Format individual characters differently within an Excel cell - python

I have a column in Excel 2013 containing letters and the digits 1,2,3 and 4 (representing pinyin pronunciations and tone values). They are all in the same font & format, but I would like to convert the numbers only to superscript. It does not seem that I can use any of Excel's built-in find-and-replace functionality to replace a single character in a cell with its superscript version: the entire cell format gets changed.

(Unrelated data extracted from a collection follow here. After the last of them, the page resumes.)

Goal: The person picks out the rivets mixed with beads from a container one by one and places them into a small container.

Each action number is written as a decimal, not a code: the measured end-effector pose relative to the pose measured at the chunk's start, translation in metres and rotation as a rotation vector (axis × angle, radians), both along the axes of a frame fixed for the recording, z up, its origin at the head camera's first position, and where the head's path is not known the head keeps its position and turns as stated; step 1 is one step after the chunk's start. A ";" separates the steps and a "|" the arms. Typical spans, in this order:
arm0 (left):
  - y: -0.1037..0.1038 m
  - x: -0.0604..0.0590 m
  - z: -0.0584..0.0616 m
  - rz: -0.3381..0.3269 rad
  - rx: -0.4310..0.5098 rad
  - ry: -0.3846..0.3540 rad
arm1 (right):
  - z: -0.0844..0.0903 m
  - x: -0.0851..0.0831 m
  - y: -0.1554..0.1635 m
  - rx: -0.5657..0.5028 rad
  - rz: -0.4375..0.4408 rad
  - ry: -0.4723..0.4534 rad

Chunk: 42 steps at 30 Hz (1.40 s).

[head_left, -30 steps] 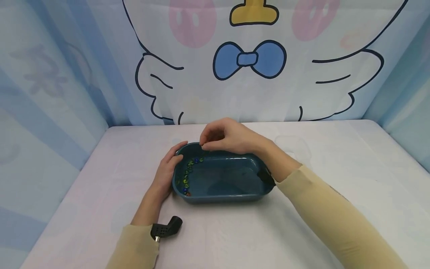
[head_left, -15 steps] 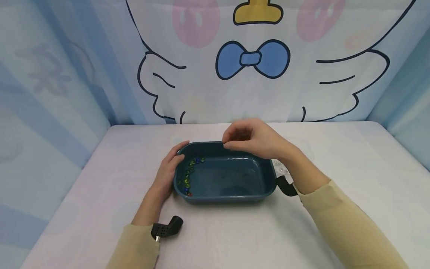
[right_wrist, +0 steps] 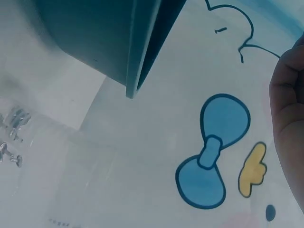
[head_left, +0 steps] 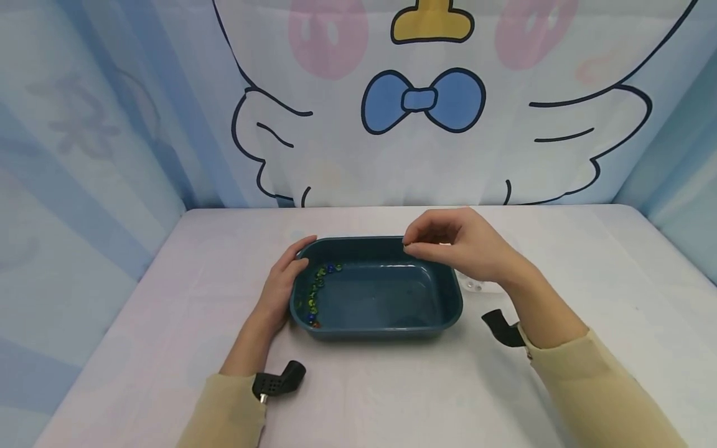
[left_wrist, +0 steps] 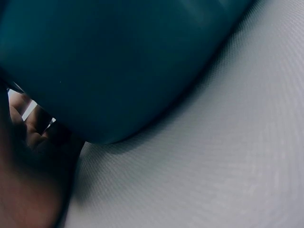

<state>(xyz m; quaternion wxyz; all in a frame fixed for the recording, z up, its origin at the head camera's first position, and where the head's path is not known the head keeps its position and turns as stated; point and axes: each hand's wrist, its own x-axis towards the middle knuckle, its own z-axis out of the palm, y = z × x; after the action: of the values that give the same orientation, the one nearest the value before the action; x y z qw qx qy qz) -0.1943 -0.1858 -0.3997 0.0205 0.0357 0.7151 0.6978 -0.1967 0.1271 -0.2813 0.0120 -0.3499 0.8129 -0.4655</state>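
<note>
The left hand (head_left: 278, 287) is resting flat-fingered against the left end of the dark teal rectangular plastic tub (head_left: 386, 330), which is sitting mid-table. The right hand (head_left: 467, 246) is hovering over its far right rim, fingertips pinched; any contents cannot be told.

A dark teal basin (head_left: 386, 323) of smooth, faintly glossy plastic sits on a bench (head_left: 168, 323) covered in pale matt cloth with a fine woven texture. Glossy, glass-like beads (head_left: 316, 289) line its inner wall. A clear, shiny plastic piece (head_left: 476, 286) lies just beside it. The printed backdrop (head_left: 426, 124) looks like soft matt fabric.
</note>
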 end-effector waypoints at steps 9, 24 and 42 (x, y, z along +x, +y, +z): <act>0.002 0.001 -0.001 0.004 -0.004 0.002 | -0.008 0.009 0.021 -0.081 -0.062 0.011; -0.002 -0.001 0.000 -0.002 -0.038 0.012 | -0.022 0.011 0.051 -0.104 -0.217 0.050; -0.002 0.001 0.002 0.001 -0.035 0.019 | -0.034 -0.003 0.069 -0.034 -0.341 0.023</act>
<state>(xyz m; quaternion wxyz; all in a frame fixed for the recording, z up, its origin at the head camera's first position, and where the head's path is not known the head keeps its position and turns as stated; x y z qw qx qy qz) -0.1935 -0.1881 -0.3979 0.0137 0.0418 0.7274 0.6848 -0.1996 0.1965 -0.3153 -0.0824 -0.2123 0.8526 -0.4703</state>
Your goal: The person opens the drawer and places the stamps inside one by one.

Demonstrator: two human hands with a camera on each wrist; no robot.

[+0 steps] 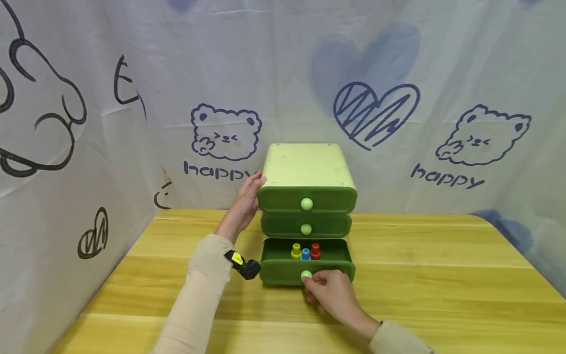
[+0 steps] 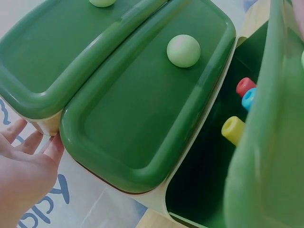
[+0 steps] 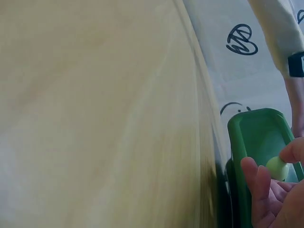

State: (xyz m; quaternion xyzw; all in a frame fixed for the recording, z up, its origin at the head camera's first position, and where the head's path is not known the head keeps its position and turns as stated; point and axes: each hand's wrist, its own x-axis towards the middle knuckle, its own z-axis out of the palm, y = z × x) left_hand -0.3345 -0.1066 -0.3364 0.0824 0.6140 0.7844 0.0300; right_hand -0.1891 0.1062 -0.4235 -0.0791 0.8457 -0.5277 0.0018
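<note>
A green three-drawer cabinet (image 1: pixel 307 167) stands on the wooden table (image 1: pixel 442 275). Its bottom drawer (image 1: pixel 305 268) is pulled out, and inside stand a yellow peg (image 1: pixel 296 250), a blue peg (image 1: pixel 305 254) and a red peg (image 1: pixel 315 250). My right hand (image 1: pixel 329 290) pinches the pale round knob (image 1: pixel 306 276) of that drawer; the knob (image 3: pixel 276 167) sits between fingertips in the right wrist view. With straight fingers, my left hand (image 1: pixel 247 196) presses against the cabinet's left side by the top drawer (image 1: pixel 307 199). The left wrist view shows the palm (image 2: pixel 23 166) beside the drawer fronts.
A white cloth printed with bears, hearts and "happy" (image 1: pixel 446 174) hangs behind the table and along its left side (image 1: pixel 66 162). The middle drawer (image 1: pixel 306 225) is closed. Bare wooden tabletop lies to the right and in front of the cabinet.
</note>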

I saw a thread Format individual characters in a single Excel cell with python which apparently holds a solution, but that was the first time I had heard of Python or xlwt.
Since I have never used Python and xlwt, can someone give me a basic step-by-step set of instructions to install those utilities, customize the script and run it?
Sample:
Li1Shi4
Qin3Fat1
Gon1Lin3
Den1Choi3
Xin1Nen3
Script from other thread:
import xlwt
wb = xlwt.Workbook()
ws = wb.add_sheet('Sheet1')
font0 = xlwt.easyfont('')
font1 = xlwt.easyfont('bold true')
font2 = xlwt.easyfont('color_index red')
style = xlwt.easyxf('font: color_index blue')
seg1 = ('bold', font1)
seg2 = ('red', font2)
seg3 = ('plain', font0)
seg4 = ('boldagain', font1)
ws.write_rich_text(2, 5, (seg1, seg2, seg3, seg4))
ws.write_rich_text(4, 1, ('xyz', seg2, seg3, '123'), style)
wb.save('rich_text.xls')
What is the syntax that will achieve the "find numbers and replace with superscript"? Is it a font or a style? The code from the other thread seems to manually input "seg1" , "seg2" , "seg3" etc. Or am I misunderstanding the code?
Thanks in advance. I am using Windows 8, 64 bit, Excel 2013.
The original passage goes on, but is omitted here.